Please restate each line of the data below exactly. Omit all images.
________
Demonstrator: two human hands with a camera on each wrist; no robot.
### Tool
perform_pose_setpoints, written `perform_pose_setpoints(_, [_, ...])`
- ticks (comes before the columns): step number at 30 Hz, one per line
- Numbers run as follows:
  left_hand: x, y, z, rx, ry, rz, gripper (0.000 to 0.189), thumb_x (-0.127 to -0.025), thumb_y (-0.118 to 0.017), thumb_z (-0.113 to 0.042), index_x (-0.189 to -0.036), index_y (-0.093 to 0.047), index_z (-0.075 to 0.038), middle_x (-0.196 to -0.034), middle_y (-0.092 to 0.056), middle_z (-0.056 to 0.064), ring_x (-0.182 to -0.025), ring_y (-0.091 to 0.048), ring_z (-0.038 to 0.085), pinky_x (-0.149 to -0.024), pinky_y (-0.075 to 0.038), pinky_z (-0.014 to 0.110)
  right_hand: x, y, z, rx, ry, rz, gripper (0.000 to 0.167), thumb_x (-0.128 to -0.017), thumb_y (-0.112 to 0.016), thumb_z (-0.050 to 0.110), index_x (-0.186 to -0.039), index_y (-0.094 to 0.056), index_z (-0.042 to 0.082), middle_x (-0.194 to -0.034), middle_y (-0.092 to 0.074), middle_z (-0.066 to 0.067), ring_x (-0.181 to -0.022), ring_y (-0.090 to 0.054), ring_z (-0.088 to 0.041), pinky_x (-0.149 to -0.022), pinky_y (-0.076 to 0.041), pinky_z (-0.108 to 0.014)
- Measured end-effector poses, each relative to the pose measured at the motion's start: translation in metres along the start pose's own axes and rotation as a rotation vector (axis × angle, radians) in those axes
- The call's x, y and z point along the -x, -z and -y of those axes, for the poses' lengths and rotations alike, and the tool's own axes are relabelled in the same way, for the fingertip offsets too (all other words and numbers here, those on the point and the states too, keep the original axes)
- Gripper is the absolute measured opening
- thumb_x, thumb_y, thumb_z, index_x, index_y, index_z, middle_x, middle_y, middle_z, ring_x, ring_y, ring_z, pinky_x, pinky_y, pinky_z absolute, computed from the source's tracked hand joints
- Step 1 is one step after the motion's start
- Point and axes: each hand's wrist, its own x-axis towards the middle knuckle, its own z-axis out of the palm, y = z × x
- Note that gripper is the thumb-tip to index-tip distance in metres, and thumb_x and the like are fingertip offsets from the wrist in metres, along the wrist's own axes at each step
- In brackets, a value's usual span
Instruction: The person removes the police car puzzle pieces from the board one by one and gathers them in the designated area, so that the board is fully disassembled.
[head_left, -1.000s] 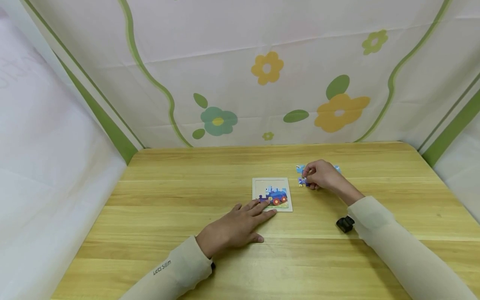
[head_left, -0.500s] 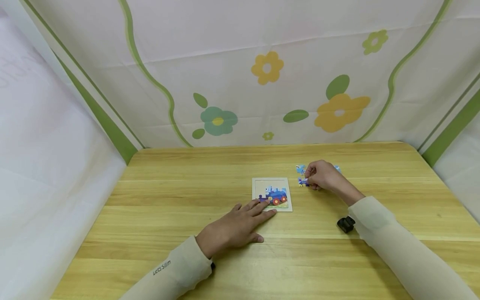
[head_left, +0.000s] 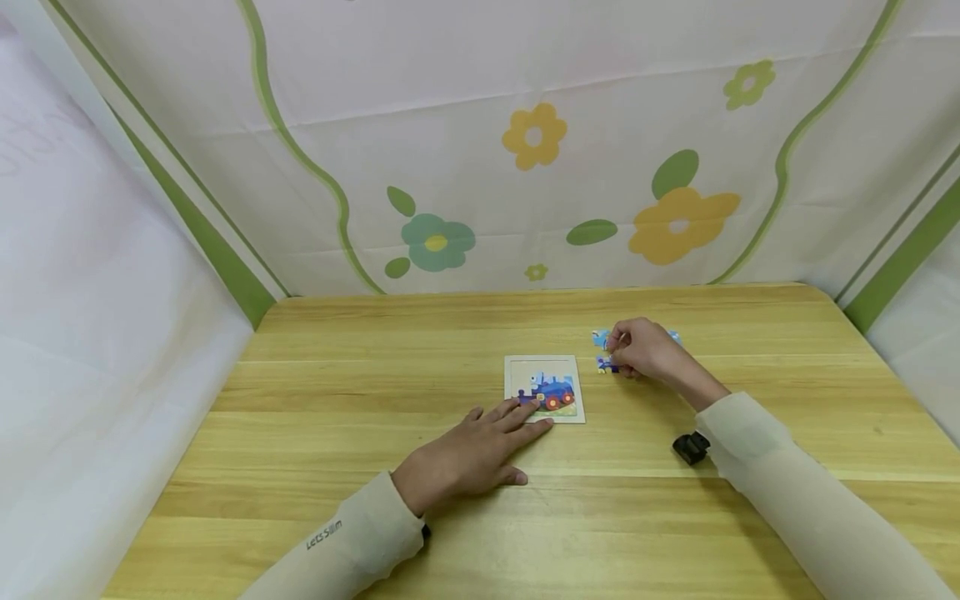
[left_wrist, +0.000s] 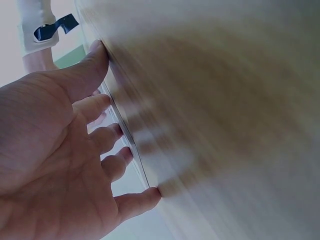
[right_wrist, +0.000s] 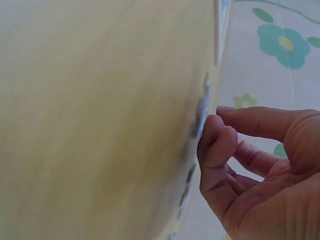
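A jigsaw puzzle in a pale square frame (head_left: 543,360) lies flat on the table, its assembled part picturing a blue train with red wheels. My left hand (head_left: 476,450) rests on its lower left part, fingers spread and nearly straight; from the left wrist view, the fingertips meet the frame's edge. Right of the frame, my right hand (head_left: 648,350) has its thumb and fingertips drawn together over loose puzzle pieces, pinching one that is mostly hidden by the fingers. A purple-blue puzzle piece (head_left: 605,364) shows below those fingertips, and a light blue puzzle piece (head_left: 599,337) above them.
Another light blue piece (head_left: 676,337) peeks out behind the right hand. The wooden table (head_left: 375,358) ends at a white flower-printed cloth (head_left: 465,167) at the back, with more cloth on both sides. A black wrist device (head_left: 691,448) sits at the right cuff.
The right hand's fingertips have shifted slightly among the loose pieces, uncovering more of the upper light blue one. The left hand and the framed puzzle have stayed in place.
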Motion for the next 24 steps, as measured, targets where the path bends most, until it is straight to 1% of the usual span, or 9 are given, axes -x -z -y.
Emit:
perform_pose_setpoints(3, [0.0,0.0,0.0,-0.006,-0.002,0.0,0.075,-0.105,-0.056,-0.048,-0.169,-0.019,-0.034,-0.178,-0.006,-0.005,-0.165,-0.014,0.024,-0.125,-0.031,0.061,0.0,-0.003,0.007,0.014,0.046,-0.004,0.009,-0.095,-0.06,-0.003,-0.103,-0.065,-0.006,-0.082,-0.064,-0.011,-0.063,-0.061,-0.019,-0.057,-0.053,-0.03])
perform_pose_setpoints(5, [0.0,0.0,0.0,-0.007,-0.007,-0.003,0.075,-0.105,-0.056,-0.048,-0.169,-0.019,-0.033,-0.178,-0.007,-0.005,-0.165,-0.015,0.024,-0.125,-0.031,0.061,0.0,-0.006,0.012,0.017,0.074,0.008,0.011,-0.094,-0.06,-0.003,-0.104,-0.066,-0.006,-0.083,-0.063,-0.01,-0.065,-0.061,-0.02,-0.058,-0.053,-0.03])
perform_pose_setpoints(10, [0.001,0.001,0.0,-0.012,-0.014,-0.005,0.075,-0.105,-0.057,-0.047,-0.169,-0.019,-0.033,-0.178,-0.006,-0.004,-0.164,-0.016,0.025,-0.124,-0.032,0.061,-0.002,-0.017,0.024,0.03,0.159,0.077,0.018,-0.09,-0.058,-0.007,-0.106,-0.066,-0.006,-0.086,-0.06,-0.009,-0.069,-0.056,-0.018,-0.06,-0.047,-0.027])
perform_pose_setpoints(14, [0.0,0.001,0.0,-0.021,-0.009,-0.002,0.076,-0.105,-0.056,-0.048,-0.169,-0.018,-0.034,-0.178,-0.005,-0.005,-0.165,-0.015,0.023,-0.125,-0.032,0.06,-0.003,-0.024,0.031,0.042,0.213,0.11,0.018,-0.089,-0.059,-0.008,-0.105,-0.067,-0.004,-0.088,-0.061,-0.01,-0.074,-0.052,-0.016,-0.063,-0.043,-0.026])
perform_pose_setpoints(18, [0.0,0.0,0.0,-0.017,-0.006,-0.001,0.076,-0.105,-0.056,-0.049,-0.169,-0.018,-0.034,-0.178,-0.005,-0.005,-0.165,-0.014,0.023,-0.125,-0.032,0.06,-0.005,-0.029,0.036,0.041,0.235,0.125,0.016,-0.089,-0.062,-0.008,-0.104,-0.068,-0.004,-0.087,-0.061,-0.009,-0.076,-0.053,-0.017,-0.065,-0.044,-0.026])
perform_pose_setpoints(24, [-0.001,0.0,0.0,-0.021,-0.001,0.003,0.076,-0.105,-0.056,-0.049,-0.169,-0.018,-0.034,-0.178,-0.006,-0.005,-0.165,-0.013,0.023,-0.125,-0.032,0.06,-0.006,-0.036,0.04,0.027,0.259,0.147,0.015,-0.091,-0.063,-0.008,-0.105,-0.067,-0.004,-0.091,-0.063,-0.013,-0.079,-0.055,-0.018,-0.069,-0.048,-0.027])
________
> _Task result_
Demonstrator: two human hands with a camera on each wrist; no robot.
### Tool
perform_pose_setpoints, written `perform_pose_setpoints(_, [_, ...])`
- ticks (comes before the columns): step number at 30 Hz, one per line
- Numbers run as follows:
  left_hand: x, y, z, rx, ry, rz, gripper (0.000 to 0.189), thumb_x (-0.127 to -0.025), thumb_y (-0.118 to 0.017), thumb_z (-0.113 to 0.042), index_x (-0.189 to -0.036), index_y (-0.093 to 0.047), index_z (-0.075 to 0.038), middle_x (-0.196 to -0.034), middle_y (-0.092 to 0.056), middle_z (-0.056 to 0.064), ring_x (-0.182 to -0.025), ring_y (-0.091 to 0.048), ring_z (-0.038 to 0.085), pinky_x (-0.149 to -0.024), pinky_y (-0.075 to 0.038), pinky_z (-0.014 to 0.110)
  right_hand: x, y, z, rx, ry, rz, gripper (0.000 to 0.167), thumb_x (-0.128 to -0.017), thumb_y (-0.112 to 0.016), thumb_z (-0.050 to 0.110), index_x (-0.186 to -0.039), index_y (-0.094 to 0.056), index_z (-0.042 to 0.082), middle_x (-0.194 to -0.034), middle_y (-0.092 to 0.074), middle_z (-0.066 to 0.067), ring_x (-0.181 to -0.022), ring_y (-0.090 to 0.054), ring_z (-0.088 to 0.041), pinky_x (-0.149 to -0.022), pinky_y (-0.076 to 0.041), pinky_z (-0.108 to 0.014)
- Measured end-effector poses, each relative to the pose measured at the motion's start: translation in metres along the start pose's own axes and rotation as a rotation vector (axis × angle, radians) in those axes
- The call's x, y and z point along the -x, -z and -y of those axes, for the poses' lengths and rotations alike, and the tool's own axes are relabelled in the same way, for the fingertip offsets too (all other words and numbers here, those on the point and the states too, keep the original axes)
- Gripper is the absolute measured opening
- thumb_x, thumb_y, thumb_z, index_x, index_y, index_z, middle_x, middle_y, middle_z, ring_x, ring_y, ring_z, pinky_x, pinky_y, pinky_z absolute, computed from the source's tracked hand joints
- Step 1 is one step after the motion's start
- Point and axes: each hand's wrist, its own x-axis towards the middle knuckle, its own z-axis out of the palm, y = z × x
- Note that gripper is the thumb-tip to index-tip distance in metres, and thumb_x and the like are fingertip offsets from the wrist in metres, along the wrist's own axes at each step
- In brackets, a value's usual span
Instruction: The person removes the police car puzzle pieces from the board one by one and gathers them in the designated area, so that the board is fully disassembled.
[head_left, -1.000s] 
[head_left, -0.500s] 
[head_left, +0.000s] 
[left_wrist, +0.000s] 
[right_wrist, +0.000s] 
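A jigsaw puzzle in a pale square frame (head_left: 543,360) lies flat on the table, its assembled part picturing a blue train with red wheels. My left hand (head_left: 476,450) rests on its lower left part, fingers spread and nearly straight; from the left wrist view, the fingertips meet the frame's edge. Right of the frame, my right hand (head_left: 648,350) has its thumb and fingertips drawn together over loose puzzle pieces, pinching one that is mostly hidden by the fingers. A purple-blue puzzle piece (head_left: 605,364) shows below those fingertips, and a light blue puzzle piece (head_left: 599,337) above them.
Another light blue piece (head_left: 676,337) peeks out behind the right hand. The wooden table (head_left: 375,358) ends at a white flower-printed cloth (head_left: 465,167) at the back, with more cloth on both sides. A black wrist device (head_left: 691,448) sits at the right cuff.
The right hand's fingertips have shifted slightly among the loose pieces, uncovering more of the upper light blue one. The left hand and the framed puzzle have stayed in place.
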Motion for the next 24 steps, as measured, targets where the path bends most, until it is straight to 1% of the usual span, or 9 are given, axes -x -z -y.
Emit:
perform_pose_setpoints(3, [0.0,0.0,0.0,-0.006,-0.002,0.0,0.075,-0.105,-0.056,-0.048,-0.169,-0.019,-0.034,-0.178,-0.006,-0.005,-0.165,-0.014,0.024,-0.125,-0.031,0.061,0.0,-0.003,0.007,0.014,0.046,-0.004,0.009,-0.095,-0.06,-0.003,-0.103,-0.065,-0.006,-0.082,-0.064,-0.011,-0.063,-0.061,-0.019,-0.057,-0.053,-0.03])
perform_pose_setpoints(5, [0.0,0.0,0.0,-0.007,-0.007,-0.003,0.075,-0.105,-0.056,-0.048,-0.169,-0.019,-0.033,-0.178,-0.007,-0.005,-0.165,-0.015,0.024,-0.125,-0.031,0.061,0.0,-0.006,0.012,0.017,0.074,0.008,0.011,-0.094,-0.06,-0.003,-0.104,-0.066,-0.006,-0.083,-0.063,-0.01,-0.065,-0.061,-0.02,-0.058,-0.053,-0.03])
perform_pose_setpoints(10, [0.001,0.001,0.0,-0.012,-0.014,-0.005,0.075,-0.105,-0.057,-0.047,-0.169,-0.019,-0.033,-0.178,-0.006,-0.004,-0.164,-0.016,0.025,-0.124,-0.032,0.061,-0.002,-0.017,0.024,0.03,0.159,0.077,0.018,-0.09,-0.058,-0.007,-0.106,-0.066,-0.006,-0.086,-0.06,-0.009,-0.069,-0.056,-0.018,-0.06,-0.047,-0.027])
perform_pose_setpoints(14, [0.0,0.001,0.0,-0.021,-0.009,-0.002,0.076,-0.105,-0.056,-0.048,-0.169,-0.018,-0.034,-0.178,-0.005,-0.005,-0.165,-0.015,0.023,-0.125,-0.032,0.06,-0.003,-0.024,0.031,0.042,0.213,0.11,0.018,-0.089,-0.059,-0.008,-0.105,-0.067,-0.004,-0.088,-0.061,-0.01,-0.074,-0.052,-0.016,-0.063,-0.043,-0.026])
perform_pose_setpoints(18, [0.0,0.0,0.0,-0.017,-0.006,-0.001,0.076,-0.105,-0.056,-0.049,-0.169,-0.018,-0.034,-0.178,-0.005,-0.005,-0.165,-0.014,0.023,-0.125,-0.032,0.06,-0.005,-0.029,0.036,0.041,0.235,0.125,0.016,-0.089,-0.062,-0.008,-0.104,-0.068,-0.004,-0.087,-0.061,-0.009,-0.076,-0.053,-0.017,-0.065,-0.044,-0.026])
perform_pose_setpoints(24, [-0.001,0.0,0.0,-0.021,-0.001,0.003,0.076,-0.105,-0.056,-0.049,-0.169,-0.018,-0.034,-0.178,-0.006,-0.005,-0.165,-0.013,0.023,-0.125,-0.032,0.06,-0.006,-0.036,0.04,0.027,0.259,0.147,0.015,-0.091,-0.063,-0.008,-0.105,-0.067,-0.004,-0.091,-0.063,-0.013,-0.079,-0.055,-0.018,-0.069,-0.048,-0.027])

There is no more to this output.